▶ What you have to do
From the listing below, copy every line with the word "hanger".

[Opening Input data section]

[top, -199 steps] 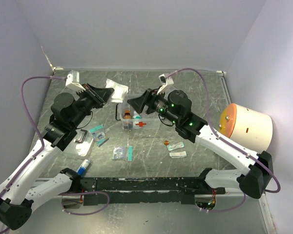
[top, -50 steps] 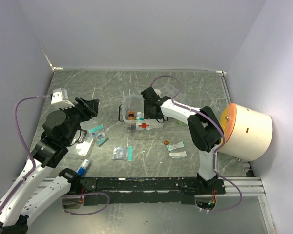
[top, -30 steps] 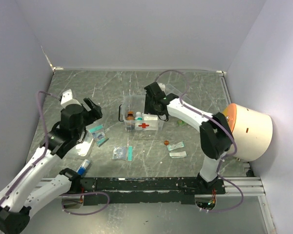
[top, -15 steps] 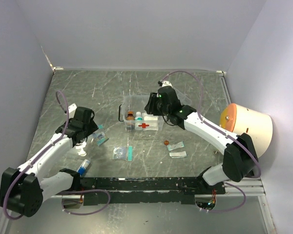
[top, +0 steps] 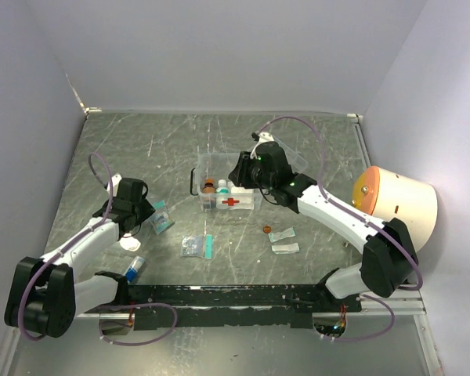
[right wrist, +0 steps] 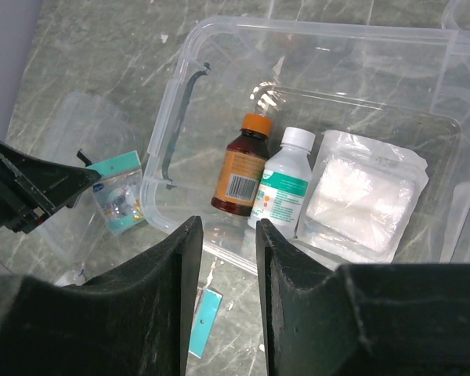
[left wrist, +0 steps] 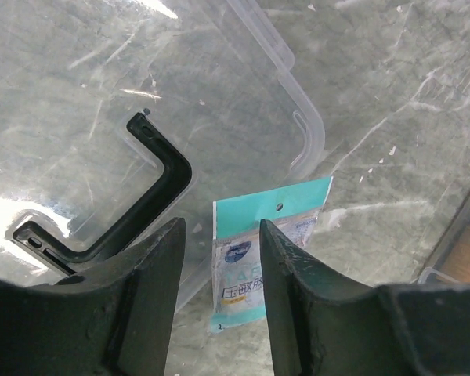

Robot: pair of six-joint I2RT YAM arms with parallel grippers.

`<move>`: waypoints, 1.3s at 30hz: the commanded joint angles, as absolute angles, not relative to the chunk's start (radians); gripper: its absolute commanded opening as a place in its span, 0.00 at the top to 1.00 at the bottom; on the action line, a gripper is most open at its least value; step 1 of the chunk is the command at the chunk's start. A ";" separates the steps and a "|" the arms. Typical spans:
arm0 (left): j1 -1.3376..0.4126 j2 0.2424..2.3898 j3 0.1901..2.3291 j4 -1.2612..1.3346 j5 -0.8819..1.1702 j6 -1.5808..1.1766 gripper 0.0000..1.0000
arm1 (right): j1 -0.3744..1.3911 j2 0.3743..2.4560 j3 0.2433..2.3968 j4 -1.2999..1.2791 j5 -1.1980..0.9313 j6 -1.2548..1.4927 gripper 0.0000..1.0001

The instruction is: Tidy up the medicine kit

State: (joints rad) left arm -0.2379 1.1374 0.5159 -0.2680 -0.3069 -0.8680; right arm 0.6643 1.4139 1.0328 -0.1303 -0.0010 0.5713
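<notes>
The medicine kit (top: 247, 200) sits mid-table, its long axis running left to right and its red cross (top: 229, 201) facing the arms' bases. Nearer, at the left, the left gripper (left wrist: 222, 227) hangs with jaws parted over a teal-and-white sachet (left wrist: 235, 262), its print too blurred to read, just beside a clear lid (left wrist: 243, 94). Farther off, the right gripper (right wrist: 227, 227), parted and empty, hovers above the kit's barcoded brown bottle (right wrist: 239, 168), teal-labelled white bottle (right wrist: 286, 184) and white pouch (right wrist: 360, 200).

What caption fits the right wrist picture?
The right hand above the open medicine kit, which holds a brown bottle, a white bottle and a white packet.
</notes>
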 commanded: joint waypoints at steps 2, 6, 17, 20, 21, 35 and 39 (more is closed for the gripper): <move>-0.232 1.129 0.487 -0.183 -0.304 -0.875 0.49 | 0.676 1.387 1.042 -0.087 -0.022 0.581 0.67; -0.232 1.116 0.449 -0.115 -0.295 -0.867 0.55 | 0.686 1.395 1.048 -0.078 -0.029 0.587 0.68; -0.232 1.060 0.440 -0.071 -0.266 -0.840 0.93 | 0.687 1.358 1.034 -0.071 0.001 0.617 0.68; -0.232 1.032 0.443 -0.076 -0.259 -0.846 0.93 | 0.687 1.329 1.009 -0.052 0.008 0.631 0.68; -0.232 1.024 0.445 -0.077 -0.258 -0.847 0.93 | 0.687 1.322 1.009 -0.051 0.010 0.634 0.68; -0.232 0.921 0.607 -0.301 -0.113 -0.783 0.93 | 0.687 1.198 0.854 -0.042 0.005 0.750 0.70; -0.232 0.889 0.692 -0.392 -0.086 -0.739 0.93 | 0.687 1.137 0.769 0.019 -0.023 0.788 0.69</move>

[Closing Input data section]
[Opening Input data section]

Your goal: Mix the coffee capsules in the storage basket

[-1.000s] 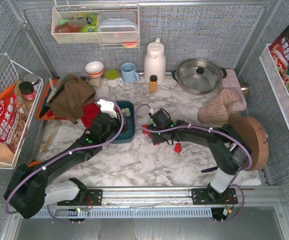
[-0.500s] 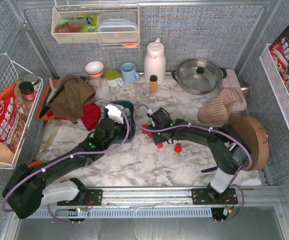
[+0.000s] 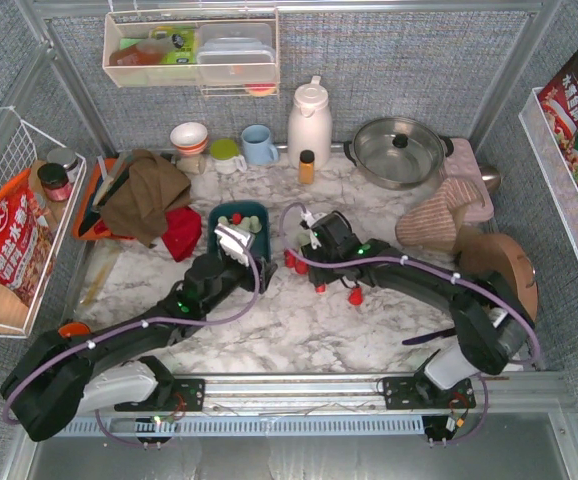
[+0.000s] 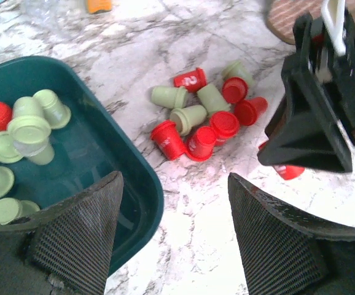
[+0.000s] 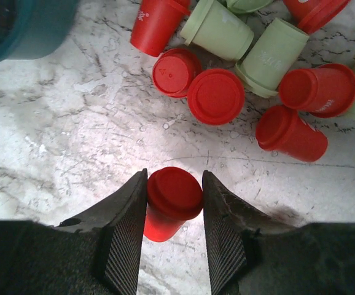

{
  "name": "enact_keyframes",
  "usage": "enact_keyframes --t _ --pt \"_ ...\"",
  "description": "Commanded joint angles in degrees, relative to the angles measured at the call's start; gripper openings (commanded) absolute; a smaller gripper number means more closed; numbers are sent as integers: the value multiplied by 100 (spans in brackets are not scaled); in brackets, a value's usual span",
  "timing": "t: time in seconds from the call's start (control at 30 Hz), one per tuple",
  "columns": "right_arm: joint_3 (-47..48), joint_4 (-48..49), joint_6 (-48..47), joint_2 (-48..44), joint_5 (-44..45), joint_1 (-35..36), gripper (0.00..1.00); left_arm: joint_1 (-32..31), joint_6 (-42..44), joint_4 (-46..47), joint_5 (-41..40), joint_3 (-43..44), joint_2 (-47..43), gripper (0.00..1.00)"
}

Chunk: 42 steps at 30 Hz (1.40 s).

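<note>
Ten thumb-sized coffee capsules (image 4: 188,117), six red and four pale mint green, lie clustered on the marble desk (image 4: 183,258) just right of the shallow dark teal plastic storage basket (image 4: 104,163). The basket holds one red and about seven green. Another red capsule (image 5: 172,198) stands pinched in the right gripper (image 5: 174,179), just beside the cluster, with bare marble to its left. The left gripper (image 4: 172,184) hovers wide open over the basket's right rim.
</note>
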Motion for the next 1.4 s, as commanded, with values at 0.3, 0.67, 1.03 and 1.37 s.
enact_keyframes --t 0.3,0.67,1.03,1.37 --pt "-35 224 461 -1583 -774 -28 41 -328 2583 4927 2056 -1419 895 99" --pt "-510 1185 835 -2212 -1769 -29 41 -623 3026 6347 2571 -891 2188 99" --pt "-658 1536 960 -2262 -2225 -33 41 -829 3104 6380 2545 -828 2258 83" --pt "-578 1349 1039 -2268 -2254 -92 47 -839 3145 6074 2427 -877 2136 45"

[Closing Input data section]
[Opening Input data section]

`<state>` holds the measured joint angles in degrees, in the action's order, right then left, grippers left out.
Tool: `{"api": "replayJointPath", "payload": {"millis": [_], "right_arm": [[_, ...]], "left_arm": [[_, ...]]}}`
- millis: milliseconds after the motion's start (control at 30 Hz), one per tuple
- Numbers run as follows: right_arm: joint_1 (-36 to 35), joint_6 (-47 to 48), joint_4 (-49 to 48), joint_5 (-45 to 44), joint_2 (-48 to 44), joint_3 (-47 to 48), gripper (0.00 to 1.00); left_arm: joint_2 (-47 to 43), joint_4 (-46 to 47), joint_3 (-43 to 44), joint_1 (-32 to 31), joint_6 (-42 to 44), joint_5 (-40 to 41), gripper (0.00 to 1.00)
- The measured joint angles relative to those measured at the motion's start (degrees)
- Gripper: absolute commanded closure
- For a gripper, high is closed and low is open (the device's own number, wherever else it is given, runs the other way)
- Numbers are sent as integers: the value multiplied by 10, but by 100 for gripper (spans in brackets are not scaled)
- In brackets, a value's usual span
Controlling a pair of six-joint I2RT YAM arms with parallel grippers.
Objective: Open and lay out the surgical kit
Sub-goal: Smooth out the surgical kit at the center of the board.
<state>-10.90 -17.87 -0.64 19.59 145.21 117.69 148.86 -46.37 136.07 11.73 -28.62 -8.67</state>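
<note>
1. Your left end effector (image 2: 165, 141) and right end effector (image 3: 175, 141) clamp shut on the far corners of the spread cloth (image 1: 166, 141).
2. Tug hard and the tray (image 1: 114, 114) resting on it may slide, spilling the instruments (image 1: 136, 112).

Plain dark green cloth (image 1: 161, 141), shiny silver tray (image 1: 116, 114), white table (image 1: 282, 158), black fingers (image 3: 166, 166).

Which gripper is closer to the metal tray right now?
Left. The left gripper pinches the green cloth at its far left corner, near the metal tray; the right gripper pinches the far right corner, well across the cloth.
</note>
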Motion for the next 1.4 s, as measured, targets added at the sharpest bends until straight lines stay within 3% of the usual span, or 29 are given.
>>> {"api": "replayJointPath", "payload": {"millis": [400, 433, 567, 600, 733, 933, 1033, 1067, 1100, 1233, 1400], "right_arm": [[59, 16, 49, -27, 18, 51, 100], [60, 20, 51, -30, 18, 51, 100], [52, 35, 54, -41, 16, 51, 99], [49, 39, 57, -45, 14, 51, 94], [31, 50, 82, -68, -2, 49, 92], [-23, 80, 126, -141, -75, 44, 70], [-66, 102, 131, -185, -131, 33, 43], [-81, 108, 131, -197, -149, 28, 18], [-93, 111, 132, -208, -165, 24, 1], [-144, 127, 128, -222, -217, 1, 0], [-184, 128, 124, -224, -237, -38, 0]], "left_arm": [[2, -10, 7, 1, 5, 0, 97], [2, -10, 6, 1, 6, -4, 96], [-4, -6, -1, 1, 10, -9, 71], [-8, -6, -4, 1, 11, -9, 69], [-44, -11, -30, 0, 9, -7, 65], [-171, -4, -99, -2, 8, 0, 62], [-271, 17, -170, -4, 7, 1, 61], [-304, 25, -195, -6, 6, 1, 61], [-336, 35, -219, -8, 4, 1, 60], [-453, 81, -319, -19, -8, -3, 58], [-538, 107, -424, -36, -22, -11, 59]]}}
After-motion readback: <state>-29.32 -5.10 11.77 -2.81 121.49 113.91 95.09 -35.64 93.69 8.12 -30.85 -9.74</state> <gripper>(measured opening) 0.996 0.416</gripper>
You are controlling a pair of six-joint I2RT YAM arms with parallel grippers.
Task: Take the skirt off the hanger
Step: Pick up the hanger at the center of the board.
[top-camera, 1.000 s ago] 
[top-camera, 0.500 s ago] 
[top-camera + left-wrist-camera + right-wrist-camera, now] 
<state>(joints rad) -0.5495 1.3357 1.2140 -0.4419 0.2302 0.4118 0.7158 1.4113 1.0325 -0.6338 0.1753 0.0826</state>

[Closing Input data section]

▶ Answer box
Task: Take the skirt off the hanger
Step: Pick up the hanger at the center of the board.

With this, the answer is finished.